Cambridge has always been well supplied with drinking places, and although the University has preferred students to stay in their colleges to enjoy their alcohol, scholars have always found occasions to meet outside, in the town’s pubs. Back in the sixteenth century, the White Horse stood in Trumpington Street, with a narrow frontage, in the row of timber-framed houses and shops, but extending back down the narrow Plots Lane, facing the boundary wall of King’s College. The inn was a discrete distance from the hub of the University at Old Schools, and from the busier taverns around the market.

In 1517 in Germany the theologian Dr Martin Luther challenged certain teaching and doctrines of the Church: it did not take long for his radical ideas and writings to spread to other academics across Europe. In May 1521 the University authorities in Cambridge were instructed to confiscate and burn the reformer's books as heretical. There was great danger in being seen to agree with Luther’s ideas, but nevertheless his works were still discussed. In the early 1520s a group of enthusiasts began to meet in the White Horse Inn, to turn over these ideas that were rocking the Continent. Despite the dangers, the White Horse group persisted, and the inn was nicknamed ‘Little Germany’ on their account.

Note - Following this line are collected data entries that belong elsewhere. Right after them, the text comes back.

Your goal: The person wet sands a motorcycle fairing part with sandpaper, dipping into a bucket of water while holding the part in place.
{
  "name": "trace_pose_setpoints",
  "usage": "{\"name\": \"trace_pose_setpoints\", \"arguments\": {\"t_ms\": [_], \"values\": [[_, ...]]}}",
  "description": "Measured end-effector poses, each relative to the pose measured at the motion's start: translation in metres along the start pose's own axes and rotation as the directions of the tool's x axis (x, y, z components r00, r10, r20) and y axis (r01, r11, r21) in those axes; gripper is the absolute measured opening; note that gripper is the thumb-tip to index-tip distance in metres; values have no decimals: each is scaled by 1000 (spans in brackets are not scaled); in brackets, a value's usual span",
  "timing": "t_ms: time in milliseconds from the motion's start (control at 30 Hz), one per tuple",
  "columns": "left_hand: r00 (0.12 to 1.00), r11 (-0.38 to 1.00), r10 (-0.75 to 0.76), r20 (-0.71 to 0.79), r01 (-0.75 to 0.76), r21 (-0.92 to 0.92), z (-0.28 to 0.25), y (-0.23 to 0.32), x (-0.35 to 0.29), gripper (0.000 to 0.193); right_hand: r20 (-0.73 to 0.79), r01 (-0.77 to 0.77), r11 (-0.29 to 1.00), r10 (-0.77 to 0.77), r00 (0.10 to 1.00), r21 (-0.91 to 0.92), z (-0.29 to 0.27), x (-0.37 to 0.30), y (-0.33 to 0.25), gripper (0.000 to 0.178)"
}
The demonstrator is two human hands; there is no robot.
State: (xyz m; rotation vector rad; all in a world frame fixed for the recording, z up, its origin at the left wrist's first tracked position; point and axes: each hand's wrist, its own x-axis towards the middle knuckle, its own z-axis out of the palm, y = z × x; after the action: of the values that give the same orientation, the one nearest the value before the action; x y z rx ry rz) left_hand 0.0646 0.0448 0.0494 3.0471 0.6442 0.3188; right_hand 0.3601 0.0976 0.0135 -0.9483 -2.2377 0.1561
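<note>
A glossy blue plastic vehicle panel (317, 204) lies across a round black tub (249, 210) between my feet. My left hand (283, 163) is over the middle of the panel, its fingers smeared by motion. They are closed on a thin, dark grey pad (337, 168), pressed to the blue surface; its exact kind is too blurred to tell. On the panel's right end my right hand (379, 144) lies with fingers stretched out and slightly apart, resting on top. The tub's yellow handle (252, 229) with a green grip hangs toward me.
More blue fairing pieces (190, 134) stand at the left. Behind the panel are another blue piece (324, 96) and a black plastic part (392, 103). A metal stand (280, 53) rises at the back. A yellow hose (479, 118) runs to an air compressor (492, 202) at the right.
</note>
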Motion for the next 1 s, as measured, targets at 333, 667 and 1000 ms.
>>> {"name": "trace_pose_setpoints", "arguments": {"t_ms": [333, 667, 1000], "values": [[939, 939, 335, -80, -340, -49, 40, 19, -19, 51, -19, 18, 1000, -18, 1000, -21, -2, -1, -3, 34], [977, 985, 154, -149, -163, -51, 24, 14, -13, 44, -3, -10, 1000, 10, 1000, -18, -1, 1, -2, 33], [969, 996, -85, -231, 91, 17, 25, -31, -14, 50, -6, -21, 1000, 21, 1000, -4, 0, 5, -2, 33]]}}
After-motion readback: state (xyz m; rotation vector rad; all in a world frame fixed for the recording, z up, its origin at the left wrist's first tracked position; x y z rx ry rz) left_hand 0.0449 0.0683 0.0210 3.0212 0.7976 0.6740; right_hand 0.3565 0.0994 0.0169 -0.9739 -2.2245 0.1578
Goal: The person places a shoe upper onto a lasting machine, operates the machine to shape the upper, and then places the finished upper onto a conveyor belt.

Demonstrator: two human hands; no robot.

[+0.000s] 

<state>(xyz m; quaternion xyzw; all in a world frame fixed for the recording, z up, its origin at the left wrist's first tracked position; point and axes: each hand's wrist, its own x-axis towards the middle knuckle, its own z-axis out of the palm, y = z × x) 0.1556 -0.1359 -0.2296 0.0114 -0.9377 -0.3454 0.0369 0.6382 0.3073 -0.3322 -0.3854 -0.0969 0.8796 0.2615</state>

Amongst the participants were Robert Barnes, the head of the Austin Friary (just up St Bene’t’s Street opposite), ‘little’ Thomas Bilney of Trinity Hall and Hugh Latimer of Clare College. Barnes had studied abroad at Louvain, where Erasmus and the continental reformers influenced him. There he became a Doctor of Divinity and returned to England in 1523 to become the Prior and Master of the Austin community here in Cambridge. Bilney had been converted to reformed views in 1519 as a result of studying the Latin New Testament of Erasmus. (Erasmus had lived and taught Greek for a while in Cambridge.) Bilney then converted the older Latimer in 1524. Contemporaries remarked on the humorous sight of the tiny Bilney and the tall lean Latimer pacing through Cambridge market together in earnest theological discussion.

Discussions in the White Horse transferred to sermons in St Edward’s church, across the road, where Latimer was in charge. (The church was and is a ‘peculiar’ – outside the authority of the Bishop.) On Christmas Eve 1525 Barnes exchanged pulpits with Latimer and preached at St. Edward's, an attack on the Church hierarchy. A few years later Latimer preached the famous Sermon on the Cards, attacking Cardinal Wolsey and the failings of the Church. The little pulpit in St Edwards, with its beautiful linen fold panels, is reputed to have been used by Latimer at this time.

All three men eventually died for their faith (as did many other Cambridge alumni, on both sides of the religious divide): Bilney in 1531, Barnes in 1540 and Latimer in 1555.

As part of his final statement, Barnes exclaimed, "I trust in no good work that I ever did, but only in the death of Christ. I do not doubt but through Him to enter the kingdom of heaven." His words were recorded and soon printed both in England and in Germany where Luther gave his own tribute to Barnes whom he described as, "This holy martyr, saint Robert."

The Inn building survived until 1869 when it was finally demolished. The long-delayed buildings of King’s College arose on the other side of the lane, and in 1968 covered it completely with the Keynes Lecture Theatre.